23/05/2025
Condivido pienamente il pensiero della collega Psicologia SenzaCamice - Ada Moscarella.
“Se all'inizio del millennio erano tutti borderline, da qualche anno sono diventati tutti narcisisti.
Da sempre nel mio studio arrivano pazienti con partner o ex partner $tr0nzi/e, che ne hanno combinate di tutti i colori: tradimenti giustificati in modi surreali, innamoramenti a velocità supersonica, convivenze lampo, scelte completamente irrazionali, ricatti emotivi di ogni genere, atti mancati (i miei preferiti: quelli che si fanno scoprire perché non sanno come uscirne), ghosting, orbiting, storie Instagram piene di allusioni, ritorni improvvisi dopo ere geologiche (un classico del lockdown), e-mail furibonde e persino qualche serenata con chitarra in spalla.
Quando arrivano in terapia questi pazienti portano dolore, smarrimento, confusione.
Ferite nuove che spesso si sovrappongono a quelle vecchie, le riaprono, le aggravano, le infettano.
Appaiono pieni di rabbia e frustrazione, ma sotto sotto – e neanche troppo – sono pieni di paure.
Paura di restare soli, di essere sbagliati, di non meritare di meglio, di non valere abbastanza, persino di essere destinati a questo e a nient'altro.
Ci sono momenti in cui il lavoro del terapeuta deve essere netto, deciso.
Quando è in gioco la sopravvivenza, fisica o psichica, o quando sono coinvolti soggetti che non hanno possibilità di scelta – come i figli, reali o ancora solo immaginati, spesso investiti di ruoli messianici per cambiare la partita.
In questi casi, il significato di quelle paure si esplorerà dopo.
Prima, si salva il paziente.

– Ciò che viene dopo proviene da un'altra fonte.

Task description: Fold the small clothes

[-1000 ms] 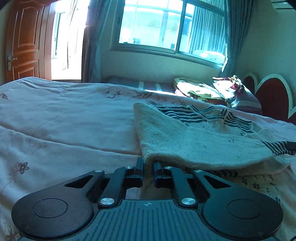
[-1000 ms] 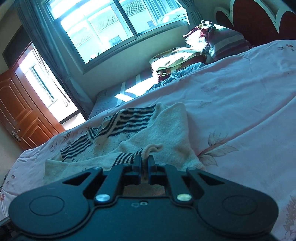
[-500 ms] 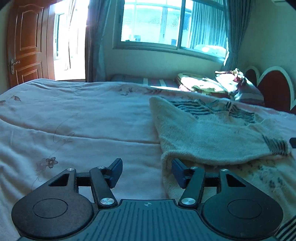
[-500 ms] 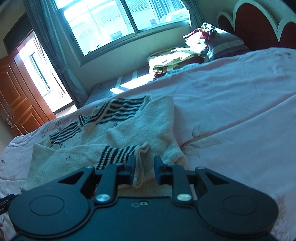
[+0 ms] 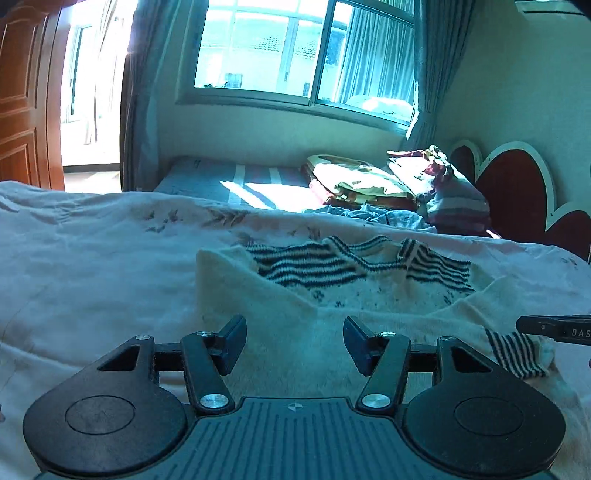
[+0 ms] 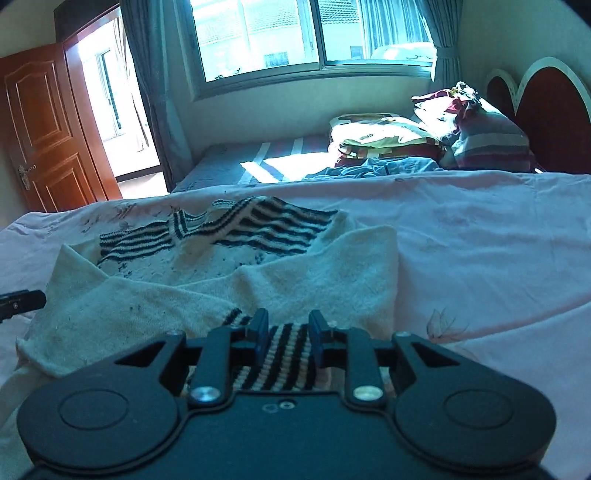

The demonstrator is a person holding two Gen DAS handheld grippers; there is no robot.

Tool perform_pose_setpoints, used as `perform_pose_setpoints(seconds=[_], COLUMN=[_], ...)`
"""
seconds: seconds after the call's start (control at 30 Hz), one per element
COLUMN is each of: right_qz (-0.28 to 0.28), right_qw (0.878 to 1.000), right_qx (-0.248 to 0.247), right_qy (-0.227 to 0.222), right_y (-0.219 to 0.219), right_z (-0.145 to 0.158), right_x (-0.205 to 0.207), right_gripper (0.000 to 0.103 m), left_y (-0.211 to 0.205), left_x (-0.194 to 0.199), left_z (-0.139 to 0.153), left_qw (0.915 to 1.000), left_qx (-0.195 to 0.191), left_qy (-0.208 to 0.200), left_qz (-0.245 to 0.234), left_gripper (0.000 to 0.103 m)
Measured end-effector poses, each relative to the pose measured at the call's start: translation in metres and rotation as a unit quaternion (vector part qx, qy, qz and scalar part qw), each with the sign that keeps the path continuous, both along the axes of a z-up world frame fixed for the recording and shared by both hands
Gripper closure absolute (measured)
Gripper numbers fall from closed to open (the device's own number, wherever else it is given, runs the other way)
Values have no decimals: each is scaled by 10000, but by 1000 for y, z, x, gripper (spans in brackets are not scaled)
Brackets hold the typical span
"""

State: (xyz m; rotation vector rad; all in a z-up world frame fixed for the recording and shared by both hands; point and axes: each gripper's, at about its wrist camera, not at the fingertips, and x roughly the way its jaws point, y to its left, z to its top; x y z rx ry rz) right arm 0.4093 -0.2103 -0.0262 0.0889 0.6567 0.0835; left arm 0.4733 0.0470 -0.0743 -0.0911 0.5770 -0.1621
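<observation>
A wooden door (image 6: 44, 133) stands open at the far left of the room, beside a curtained window (image 6: 314, 33). Below them spreads a pink floral bedspread (image 5: 92, 266), and on it lies a small cream sweater (image 5: 295, 325) with dark stripes across its chest, both sleeves folded in over the body.

The left gripper (image 5: 294, 338) hovers over the folded left sleeve with its jaws wide apart and nothing between them; they have just been opening. Its tip shows at the left edge of the right wrist view, just beside the sweater's edge.

The right gripper (image 6: 285, 334) sits low over the striped cuff (image 6: 280, 354) of the right sleeve. Its jaws have just been opening as well, and they now stand a little apart with the cuff lying slack between them, the pads not pressing on it.

Farther right, folded bedding (image 6: 384, 136) and pillows (image 6: 480, 136) are piled against a red headboard (image 6: 554, 110).
</observation>
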Motion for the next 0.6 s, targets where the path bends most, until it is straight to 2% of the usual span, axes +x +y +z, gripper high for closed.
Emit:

Lo si tira fuori da una casa che va a fuoco.
Ma poi bisogna chiederselo: cos’ha reso così affascinante l’idea di vivere con qualcuno che gioca con gli accendini e la benzina?
Ecco: nella retorica mainstream sulle “relazioni tossiche”, questo passaggio manca quasi sempre.
Ci sei tu, e poi c’è lo stronzo/a.
E basta.
Ti devi allontanare, devi riconoscere i segnali!
Così si fanno corsi per riconoscere i narcisisti, si stilano liste di red flags, si etichetta tutto: chiaro, semplice, digeribile.
Il problema viene ridotto a: “come evitare quelli/quelle che ti fregano”.
Come se interrogarsi su quali parti di noi ci hanno portato in quel bel guaio fosse un tabù.
Come se provarci significasse automaticamente condividere la colpa, come se mettere tutto sullo stesso piano.
E qui sta il rischio: favorire una resistenza – clinica e culturale – fondata su un patto implicito tra terapeuta e paziente.
Il terapeuta si trattiene dal pensare – o peggio, dal mostrare di pensare – “ma come hai fatto a non accorgertene?”.
Perché anche lui o lei magari ci è cascato/a, in una storia simile.
E il paziente, nel frattempo, ha un bisogno feroce di spostare tutta la frustrazione fuori da sé.
Il risultato?
Aiutiamo le persone a staccarsi da relazioni disfunzionali.
Ma non sempre le aiutiamo a creare lo spazio per accogliere relazioni funzionali.
E quello spazio non può nascere solo dall’abilità di schivare lo stronzo/a di turno.
Deve radicarsi in un’idea diversa di sé: nella capacità di provare amore, compassione, pazienza, tolleranza verso i propri bisogni, desideri, mancanze, passioni, contraddizioni.
Solo così possiamo smettere di cercare “la persona giusta” e cominciare a costruire “la relazione giusta”.